La deuxième situation concerne les personnes qui savent qu’elles sont “à risque”, parce qu’un parent a la maladie. Elles peuvent demander un test avant l’apparition des symptômes. « Mais cette démarche reste minoritaire », précise la Dr Youssov. Connaître son statut n’empêche pas la maladie d’apparaître, et un résultat positif est difficile à recevoir.
Pour cette raison, la démarche est strictement encadrée : plusieurs consultations psychologiques sont obligatoires avant et après le résultat. « On ne peut pas se lancer seul. Le soutien psychologique est indispensable », rappelle la neurologue. De plus, il est nécessaire qu’un généticien soit impliqué dans la procédure de test.
Pourquoi se faire accompagner tôt change vraiment la vie
Il n’existe pas encore de traitement qui puisse stopper l’évolution de la maladie vers une perte de mobilité et un état de dépendance pour les actes du quotidien. Mais cela ne signifie pas qu’il n’y a rien à faire. Au contraire, un suivi précoce est essentiel.
« Plus la prise en charge est anticipée, plus on peut aider les personnes et leur entourage à s’adapter », affirme la Dr Youssov. Cela permet d’agir sur les troubles de l’humeur, de mieux comprendre les difficultés professionnelles ou familiales, d’organiser la vie quotidienne et de mettre en place les aides nécessaires.
Le conseil génétique est un autre point central. Il permet aux personnes concernées de comprendre la transmission, d’éviter les fausses croyances, et d’être accompagnées dans des décisions importantes. Pour ceux qui souhaitent avoir des enfants, il existe des possibilités d’éviter la transmission, comme la procréation médicalement assistée avec sélection d’embryons non porteurs. « C’est un parcours long, mais il permet d’avoir un enfant qui ne développera pas la maladie », explique la neurologue.
Une recherche en plein mouvement, mais encore sans traitement
La recherche avance, même si aucun traitement n’est aujourd’hui disponible. Plusieurs pistes sont explorées : réduire la production de la protéine anormale, agir sur des mécanismes de régulation du gène, ou corriger certains processus biologiques à l’intérieur des cellules.
« Depuis 2015, plusieurs thérapies innovantes ont été testées, mais aucune n’a encore montré d’efficacité suffisante pour être mise sur le marché », explique la Dr Youssov.
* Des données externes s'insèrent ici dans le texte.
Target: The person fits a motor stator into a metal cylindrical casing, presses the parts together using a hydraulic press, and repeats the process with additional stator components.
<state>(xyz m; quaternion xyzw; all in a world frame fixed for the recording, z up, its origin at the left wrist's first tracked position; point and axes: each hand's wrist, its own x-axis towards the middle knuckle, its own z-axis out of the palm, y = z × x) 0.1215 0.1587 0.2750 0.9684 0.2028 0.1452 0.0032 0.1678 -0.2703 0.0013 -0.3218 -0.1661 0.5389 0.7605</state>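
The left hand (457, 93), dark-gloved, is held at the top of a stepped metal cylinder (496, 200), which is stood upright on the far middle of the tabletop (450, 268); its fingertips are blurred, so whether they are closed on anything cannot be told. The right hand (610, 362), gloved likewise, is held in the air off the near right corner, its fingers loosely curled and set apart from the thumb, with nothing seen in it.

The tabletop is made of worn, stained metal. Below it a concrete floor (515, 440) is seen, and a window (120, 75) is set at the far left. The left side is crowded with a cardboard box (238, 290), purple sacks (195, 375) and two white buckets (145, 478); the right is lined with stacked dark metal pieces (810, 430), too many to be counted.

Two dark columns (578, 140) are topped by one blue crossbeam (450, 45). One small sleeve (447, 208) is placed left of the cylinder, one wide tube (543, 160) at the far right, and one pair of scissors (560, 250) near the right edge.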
Certaines annonces peuvent sembler prometteuses, mais la neurologue insiste sur la prudence. « On ne peut pas parler de traitement imminent pour un produit testé sur un trop petit nombre de patients. Les familles ont besoin d’informations fiables mais elles ont raison de rester optimistes. »
Les centres spécialisés (les différents sites du centre de référence et les centres de compétences répartis sur le territoire national) et les associations restent les meilleurs relais d’information, car ils participent aux essais cliniques et suivent quotidiennement les patients.